| Exercise requirements |
Skipping all pictures, set down the lines of the listing from the first through the one with "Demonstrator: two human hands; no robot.".

| Data segment |
Segment Open

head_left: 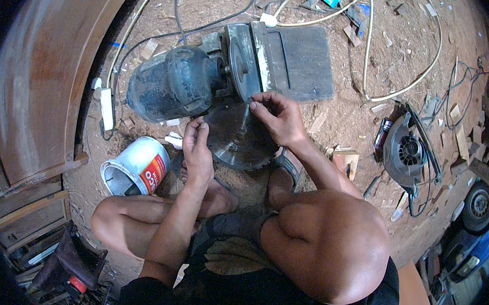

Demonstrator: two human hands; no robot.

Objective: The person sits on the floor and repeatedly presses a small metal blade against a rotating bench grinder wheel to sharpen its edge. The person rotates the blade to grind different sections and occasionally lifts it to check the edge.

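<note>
A round, dark saw blade (239,137) with a toothed rim is held tilted in front of me, between my two hands. My left hand (198,153) pinches its left edge between thumb and fingers. At the upper right of the blade, my right hand (281,119) is closed on the rim with thumb and forefinger. The blade's top edge is close to a thin grinding wheel (238,62), driven by a worn blue-grey motor (166,84); whether they touch I cannot tell. Right of the wheel lies a flat dark plate (309,63) with a bent rod on it.
A white paint bucket (135,167) lies tipped over on my left. To the right rests a handheld circular saw (408,151), beside a wood block (346,162). A pale cable (365,59) loops over the sawdust-covered ground. Near the wooden panel (40,70) is a white power strip (106,108).
</note>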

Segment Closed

| Completed exercise |
head_left: 

Demonstrator: two human hands; no robot.

The work on this exercise has been finished.